STOCKHOLDERS AGREEMENT
THIS SECOND AMENDMENT TO STERLING CHEMICALS HOLDINGS, INC.
STOCKHOLDERS AGREEMENT (this "Amendment") dated effective as of May 1, 1998 is
by and among STERLING CHEMICALS HOLDINGS, INC., a Delaware corporation (the
"Corporation"), STERLING CHEMICALS, INC. EMPLOYEE STOCK OWNERSHIP TRUST, an
employee stock ownership trust created pursuant to the Sterling Chemicals, Inc.,
Employee Stock Ownership Plan (the "ESOT"), and the other persons and entities
whose signatures appear on the signature pages hereof (the "Other Parties" and,
together with the Corporation and the ESOT, the "Parties").
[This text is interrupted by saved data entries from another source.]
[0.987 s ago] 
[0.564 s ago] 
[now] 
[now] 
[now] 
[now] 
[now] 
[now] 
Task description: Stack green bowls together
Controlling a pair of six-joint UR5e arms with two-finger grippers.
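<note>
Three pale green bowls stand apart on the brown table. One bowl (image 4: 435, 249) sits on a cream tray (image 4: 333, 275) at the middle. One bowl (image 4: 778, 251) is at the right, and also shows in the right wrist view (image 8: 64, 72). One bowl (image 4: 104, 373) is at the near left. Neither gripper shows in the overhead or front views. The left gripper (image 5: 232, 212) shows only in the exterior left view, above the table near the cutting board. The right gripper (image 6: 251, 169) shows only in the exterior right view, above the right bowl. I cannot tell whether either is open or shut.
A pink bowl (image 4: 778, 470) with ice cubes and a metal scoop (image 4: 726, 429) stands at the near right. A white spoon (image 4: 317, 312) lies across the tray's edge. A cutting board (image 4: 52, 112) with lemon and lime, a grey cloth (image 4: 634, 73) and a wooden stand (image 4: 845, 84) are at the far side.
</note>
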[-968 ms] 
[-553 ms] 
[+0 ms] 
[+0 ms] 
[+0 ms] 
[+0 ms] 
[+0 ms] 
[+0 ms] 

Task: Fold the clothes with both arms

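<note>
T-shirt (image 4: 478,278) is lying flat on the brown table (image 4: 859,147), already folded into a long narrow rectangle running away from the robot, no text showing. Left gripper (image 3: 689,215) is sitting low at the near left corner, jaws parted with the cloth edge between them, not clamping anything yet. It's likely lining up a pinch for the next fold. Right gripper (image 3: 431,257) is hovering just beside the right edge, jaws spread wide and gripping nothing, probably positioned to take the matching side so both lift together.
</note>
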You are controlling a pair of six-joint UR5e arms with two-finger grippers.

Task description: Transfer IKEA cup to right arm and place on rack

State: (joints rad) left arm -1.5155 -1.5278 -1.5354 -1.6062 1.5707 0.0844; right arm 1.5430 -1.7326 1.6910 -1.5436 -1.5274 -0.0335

Capitalized terms
used but not defined herein shall have the respective meanings ascribed to such
terms in the Existing Agreement referred to below.
PRELIMINARY STATEMENTS
A. The Parties, together with certain other Holders, are parties to
that certain Sterling Chemicals Holdings, Inc. Stockholders
Agreement dated effective as of August 21, 1996 (the "Original
Agreement").
B. The Original Agreement was amended by that certain First Amendment
to Sterling Chemicals Holdings, Inc. Stockholders Agreement dated
effective as of December 31, 1997 (the Original Agreement, as so
amended, the "Existing Agreement").
C. The Parties desire to amend the Existing Agreement in certain
respects in order to exclude certain shares of Stock from the
coverage of the Existing Agreement.
NOW, THEREFORE, in consideration of the premises and the mutual
covenants contained herein and in the Existing Agreement, and for other good and
valuable consideration, the receipt and sufficiency of which are hereby
acknowledged, the parties hereto, intending to be legally bound, hereby agree as
follows:
Section 1. Amendment of Section 2.16 of the Existing Agreement.
Section 2.16 of the Existing Agreement is hereby amended to read in its entirety
as follows:
2.16. Except as provided below, the term "Stock" shall mean (1)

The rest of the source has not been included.